What the task requires:
All of the data that follows should be given again exactly, without its images.

Data excerpt:
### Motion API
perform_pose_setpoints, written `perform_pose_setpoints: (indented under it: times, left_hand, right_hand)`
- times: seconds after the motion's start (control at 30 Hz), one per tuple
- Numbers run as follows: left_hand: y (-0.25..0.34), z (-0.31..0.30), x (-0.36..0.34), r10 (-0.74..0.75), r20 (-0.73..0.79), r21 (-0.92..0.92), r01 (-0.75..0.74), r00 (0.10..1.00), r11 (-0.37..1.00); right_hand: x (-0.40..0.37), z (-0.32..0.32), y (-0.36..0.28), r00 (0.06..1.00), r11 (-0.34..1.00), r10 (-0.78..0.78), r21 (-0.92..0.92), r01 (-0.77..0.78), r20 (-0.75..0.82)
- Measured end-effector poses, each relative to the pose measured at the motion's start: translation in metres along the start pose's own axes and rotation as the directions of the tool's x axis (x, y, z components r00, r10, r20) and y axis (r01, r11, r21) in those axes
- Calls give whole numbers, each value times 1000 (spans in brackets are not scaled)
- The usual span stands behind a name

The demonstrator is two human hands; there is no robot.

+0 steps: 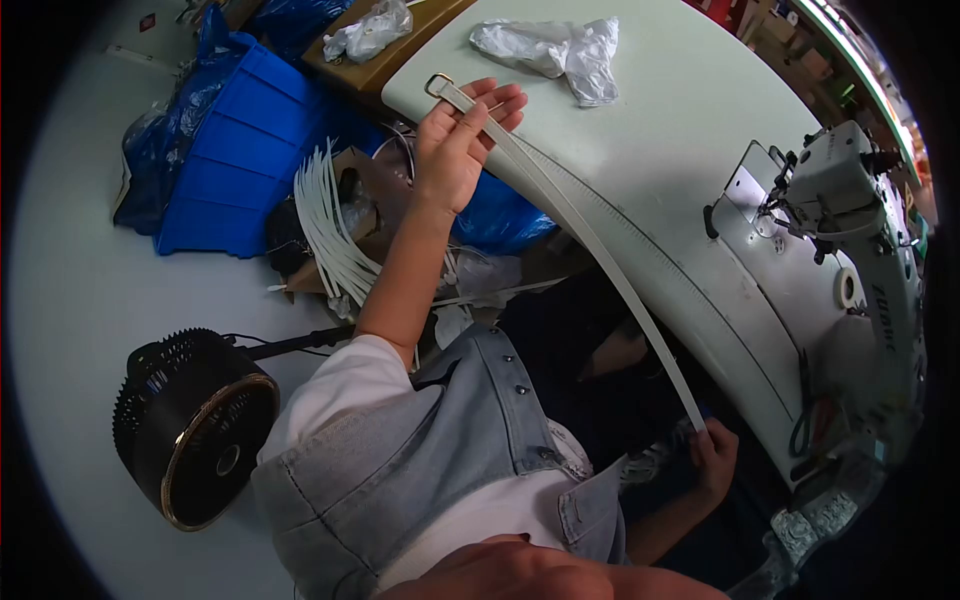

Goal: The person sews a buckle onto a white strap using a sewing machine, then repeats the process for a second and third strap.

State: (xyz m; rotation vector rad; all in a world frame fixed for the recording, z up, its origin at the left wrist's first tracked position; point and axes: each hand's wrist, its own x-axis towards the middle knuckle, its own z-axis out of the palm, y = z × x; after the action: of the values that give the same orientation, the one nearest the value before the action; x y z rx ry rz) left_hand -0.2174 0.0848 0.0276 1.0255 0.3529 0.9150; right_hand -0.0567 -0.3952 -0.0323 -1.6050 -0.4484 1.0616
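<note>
A long white belt [600, 250] stretches diagonally along the near edge of the pale work table [680, 130]. At its upper end is a metal buckle [438, 85]. My left hand [465, 140] holds the belt just below the buckle, thumb over the strap and the other fingers extended. The lower end is pinched in my right hand [714, 458], down by the table's near edge at the lower right. A printed measuring scale [640, 228] runs along the tabletop beside the belt.
A sewing machine [830, 190] stands on the table at the right, with a tape roll [847, 288] near it. Crumpled white plastic [555, 50] lies at the back. To the left are a blue crate [235, 140], white strips [325, 220] and a black fan [195, 430].
</note>
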Motion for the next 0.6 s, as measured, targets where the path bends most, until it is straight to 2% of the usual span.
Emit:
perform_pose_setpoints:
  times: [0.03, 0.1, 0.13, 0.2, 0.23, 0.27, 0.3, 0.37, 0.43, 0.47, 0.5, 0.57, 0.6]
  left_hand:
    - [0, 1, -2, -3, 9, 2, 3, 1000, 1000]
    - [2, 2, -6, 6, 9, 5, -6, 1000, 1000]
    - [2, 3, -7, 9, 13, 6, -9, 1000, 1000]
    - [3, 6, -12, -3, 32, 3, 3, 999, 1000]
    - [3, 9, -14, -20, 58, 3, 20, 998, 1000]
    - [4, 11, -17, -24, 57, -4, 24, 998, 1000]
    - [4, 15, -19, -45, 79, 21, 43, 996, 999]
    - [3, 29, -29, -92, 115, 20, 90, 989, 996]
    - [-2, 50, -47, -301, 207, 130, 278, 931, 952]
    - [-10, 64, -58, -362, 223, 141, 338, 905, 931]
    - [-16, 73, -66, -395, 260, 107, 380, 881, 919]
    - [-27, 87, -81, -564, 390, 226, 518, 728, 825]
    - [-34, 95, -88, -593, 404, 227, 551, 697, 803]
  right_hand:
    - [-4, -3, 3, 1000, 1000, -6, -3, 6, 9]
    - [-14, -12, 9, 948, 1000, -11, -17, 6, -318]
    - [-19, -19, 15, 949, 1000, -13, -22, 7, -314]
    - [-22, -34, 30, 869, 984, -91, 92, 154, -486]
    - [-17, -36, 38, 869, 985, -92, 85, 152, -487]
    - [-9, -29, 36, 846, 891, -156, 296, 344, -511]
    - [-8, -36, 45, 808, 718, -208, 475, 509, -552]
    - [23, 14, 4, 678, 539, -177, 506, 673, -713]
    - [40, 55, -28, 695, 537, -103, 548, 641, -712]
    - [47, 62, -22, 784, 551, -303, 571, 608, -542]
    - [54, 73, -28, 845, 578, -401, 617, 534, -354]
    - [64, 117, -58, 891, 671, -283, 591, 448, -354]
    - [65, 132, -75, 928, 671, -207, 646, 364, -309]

Answer to the exercise:
### Motion API
perform_pose_setpoints, written `perform_pose_setpoints: (indented under it: times, left_hand, right_hand)`
- times: seconds after the motion's start (control at 30 Hz), one per tuple
- Numbers run as follows: left_hand: y (-0.25..0.34), z (-0.31..0.30), x (-0.36..0.34), r10 (-0.74..0.75), r20 (-0.73..0.79), r21 (-0.92..0.92), r01 (-0.75..0.74), r00 (0.10..1.00), r11 (-0.37..1.00); right_hand: x (-0.40..0.37), z (-0.32..0.32), y (-0.36..0.28), r00 (0.06..1.00), r11 (-0.34..1.00), r10 (-0.78..0.78), r21 (-0.92..0.92), r01 (-0.77..0.78), r20 (-0.75..0.82)
- Measured end-effector poses, each relative to the pose measured at the motion's start: translation in metres along the start pose's own axes and rotation as the directions of the tool's x axis (x, y, z components r00, r10, r20) and y axis (r01, r11, r21) in those axes
- Calls give whole numbers, each value times 1000 (spans in brackets are not scaled)
- The usual span stands behind a name

The demonstrator is two human hands; there is no robot.

+0 steps: 

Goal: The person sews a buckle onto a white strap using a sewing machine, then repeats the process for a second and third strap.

State: (xyz m; rotation vector rad; all in a world frame fixed for the recording, z up, its origin at the left wrist's first tracked position; point and axes: each hand's wrist, its own x-axis towards the middle knuckle, its own z-axis out of the palm, y = z × x; after the action: of the values that give the same orientation, the one nearest the value before the action; x y z rx ry rz) left_hand -0.2174 0.0848 0.0276 1.0255 0.3529 0.9150; right_hand -0.0567 -0.3952 -0.0323 -1.6050 -0.4484 1.0616
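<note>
A long white belt [600, 250] stretches diagonally along the near edge of the pale work table [680, 130]. At its upper end is a metal buckle [438, 85]. My left hand [465, 140] holds the belt just below the buckle, thumb over the strap and the other fingers extended. The lower end is pinched in my right hand [714, 458], down by the table's near edge at the lower right. A printed measuring scale [640, 228] runs along the tabletop beside the belt.
A sewing machine [830, 190] stands on the table at the right, with a tape roll [847, 288] near it. Crumpled white plastic [555, 50] lies at the back. To the left are a blue crate [235, 140], white strips [325, 220] and a black fan [195, 430].
</note>
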Motion for the next 0.6 s, as measured, targets where the path bends most, until it is straight to 2% of the usual span.
Emit:
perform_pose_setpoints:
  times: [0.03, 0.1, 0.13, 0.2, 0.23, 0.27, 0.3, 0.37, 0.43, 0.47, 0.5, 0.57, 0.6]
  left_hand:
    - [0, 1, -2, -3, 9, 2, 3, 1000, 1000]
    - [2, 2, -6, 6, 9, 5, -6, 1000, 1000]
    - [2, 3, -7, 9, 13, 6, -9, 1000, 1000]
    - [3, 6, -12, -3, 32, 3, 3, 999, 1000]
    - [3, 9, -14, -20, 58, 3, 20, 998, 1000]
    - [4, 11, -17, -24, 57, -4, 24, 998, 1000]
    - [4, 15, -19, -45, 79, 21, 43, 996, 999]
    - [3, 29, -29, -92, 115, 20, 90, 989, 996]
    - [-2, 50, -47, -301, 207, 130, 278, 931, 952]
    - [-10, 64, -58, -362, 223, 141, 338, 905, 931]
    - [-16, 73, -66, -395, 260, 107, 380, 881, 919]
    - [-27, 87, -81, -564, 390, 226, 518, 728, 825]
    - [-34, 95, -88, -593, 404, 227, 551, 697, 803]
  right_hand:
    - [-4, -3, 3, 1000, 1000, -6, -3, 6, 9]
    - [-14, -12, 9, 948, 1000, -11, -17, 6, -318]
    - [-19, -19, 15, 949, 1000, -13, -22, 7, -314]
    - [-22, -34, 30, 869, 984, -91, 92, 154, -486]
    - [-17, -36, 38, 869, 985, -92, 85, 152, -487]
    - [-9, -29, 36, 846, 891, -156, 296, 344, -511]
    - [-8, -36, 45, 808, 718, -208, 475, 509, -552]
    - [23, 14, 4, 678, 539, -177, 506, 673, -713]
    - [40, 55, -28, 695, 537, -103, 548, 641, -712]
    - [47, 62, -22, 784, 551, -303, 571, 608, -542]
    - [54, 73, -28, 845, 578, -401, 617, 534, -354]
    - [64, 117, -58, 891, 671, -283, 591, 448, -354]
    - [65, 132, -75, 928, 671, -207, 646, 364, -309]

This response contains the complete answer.